The Nature Conservancy of Canada has developed a plan to protect 1.2 million acres of threatened prairie by 2030
MELITA, Man. — They might be known to humans as the “Poverty Plains,” but this windswept patch of southwestern Manitoba is rich with wildlife.
Even on a cold, late October day, faced with a harsh northwestern breeze, and with half a foot of snow having fallen over the past day, this rolling territory hosts numerous winged creatures.
A harrier hawk zips over a road, peering down for scampering rodents. A sharp-tailed grouse struts along the edge of a field, cocking an eye at the bipedal visitors passing its territory.
This is land where fancy-named prairie birds like Baird’s sparrow, the chestnut-collared longspur and the ferruginous hawk have been at home for thousands of years, long before anybody with a name like “Baird” came along to designate things in English. It is also home for a colony of burrowing owls, an endangered species.
Underneath the snow lie many more native species, both animal and vegetable. This is also the native range of grandma’s eyebrows, wolf willow, artemisia (sage), and so many more homegrown plants.
Passing by on the road, it might look like any other patch of prairie pasture, but it’s not. It’s one of the shrinking number of native pastures that still appear as most of Western Canada did before settlement. It has become a refuge for an ecosystem that is at risk of disappearing almost entirely, as crop farming income trumps cattle returns, causing millions of acres to be plowed up.

That’s the reason Nature Conservancy of Canada moved to buy this land when the farming family who had long stewarded it, protecting the burrowing owls and other natural residents, decided to sell. The conservation organization couldn’t afford to buy all the Gervin family’s land, but made a deal with the purchaser of the cropland to get ownership of this special property.
“We’re ecstatic, but also very humbled because conservation groups have known about this area and this property for a long, long time and how important it is,” said Josh Dillabough, a natural area manager for NCC in Manitoba, as he led a reporter through some of the Jackson Pipestone Prairie and Wetlands.
“This habitat is so fragmented and so rare. It’s a big win for conservation.”
It’s also a win for cattle producers because managing this natural territory will involve having cattle on the land for about 100 days a year as a crucial part of keeping the pasture healthy. The NCC sees well-managed cattle grazing as a critical part of preserving the prairie.

The two patches of land the NCC has obtained are about 1,200 acres, with wetlands in one and a meandering, intermittent creek winding through the other.
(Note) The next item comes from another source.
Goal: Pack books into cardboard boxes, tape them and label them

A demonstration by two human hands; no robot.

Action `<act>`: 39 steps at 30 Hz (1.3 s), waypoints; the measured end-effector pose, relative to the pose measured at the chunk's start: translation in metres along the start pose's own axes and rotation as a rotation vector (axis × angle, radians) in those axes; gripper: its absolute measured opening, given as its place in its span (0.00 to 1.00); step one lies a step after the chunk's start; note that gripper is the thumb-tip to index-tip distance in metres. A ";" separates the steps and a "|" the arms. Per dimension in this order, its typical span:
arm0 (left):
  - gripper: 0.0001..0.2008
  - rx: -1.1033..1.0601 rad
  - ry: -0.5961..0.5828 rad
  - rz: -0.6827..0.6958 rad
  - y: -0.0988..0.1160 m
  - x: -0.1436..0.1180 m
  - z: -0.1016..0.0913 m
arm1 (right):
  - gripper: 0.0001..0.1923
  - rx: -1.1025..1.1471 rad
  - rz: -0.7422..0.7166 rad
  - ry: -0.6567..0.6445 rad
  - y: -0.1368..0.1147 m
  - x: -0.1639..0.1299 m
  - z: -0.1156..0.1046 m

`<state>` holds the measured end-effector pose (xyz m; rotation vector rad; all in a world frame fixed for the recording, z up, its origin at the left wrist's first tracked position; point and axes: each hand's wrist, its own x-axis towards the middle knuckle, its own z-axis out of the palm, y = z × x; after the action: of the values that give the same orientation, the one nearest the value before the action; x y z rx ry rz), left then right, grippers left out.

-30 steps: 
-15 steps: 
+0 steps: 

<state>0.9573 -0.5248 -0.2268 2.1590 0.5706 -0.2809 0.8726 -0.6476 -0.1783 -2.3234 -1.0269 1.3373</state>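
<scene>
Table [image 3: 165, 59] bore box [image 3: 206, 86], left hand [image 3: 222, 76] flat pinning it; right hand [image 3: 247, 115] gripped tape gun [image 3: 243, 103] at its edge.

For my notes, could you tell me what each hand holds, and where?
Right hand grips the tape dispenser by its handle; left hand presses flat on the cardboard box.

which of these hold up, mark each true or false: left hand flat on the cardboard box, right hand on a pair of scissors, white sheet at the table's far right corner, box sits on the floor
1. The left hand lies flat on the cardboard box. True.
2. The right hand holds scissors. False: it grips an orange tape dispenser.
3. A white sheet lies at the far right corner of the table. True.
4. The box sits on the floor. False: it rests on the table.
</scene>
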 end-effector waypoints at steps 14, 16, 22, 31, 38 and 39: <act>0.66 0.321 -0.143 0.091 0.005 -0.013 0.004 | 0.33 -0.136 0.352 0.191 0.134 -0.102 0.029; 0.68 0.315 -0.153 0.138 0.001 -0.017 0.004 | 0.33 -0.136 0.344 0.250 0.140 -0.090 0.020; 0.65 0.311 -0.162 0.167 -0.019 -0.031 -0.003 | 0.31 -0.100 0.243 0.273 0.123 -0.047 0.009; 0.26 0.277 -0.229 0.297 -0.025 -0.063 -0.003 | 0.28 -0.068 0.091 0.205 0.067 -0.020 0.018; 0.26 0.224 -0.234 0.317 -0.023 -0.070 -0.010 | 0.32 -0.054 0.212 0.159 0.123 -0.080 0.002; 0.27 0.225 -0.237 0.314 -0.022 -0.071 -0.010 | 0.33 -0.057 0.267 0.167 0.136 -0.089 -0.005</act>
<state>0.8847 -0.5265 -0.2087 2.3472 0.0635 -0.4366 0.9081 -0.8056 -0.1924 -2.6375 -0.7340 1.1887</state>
That’s just going to be a tiny part of what NCC hopes to achieve with its Prairie Grasslands Action Plan, which aims to protect about 1.2 million acres of threatened prairie by 2030.
It has received financial support from Environment Canada and the U.S. Fish and Wildlife Service, but most of its money comes from individual donations from supporters.
That amount of habitat preservation might sound like a lot, but already about 82 percent of Western Canada’s native prairie has been lost, so it’s more a case of creating prairie preserves than establishing anything radical or new.
This sort of wilderness isn’t easy to spot. It looks like any of thousands of pastures in the West, lost among millions of acres of cropland, well off the main highways.
But for the native birds, animals and plant species that will get to keep using it as a permanent home, keeping this land as it has existed for centuries is vitally important, even if they won’t even realize it has happened.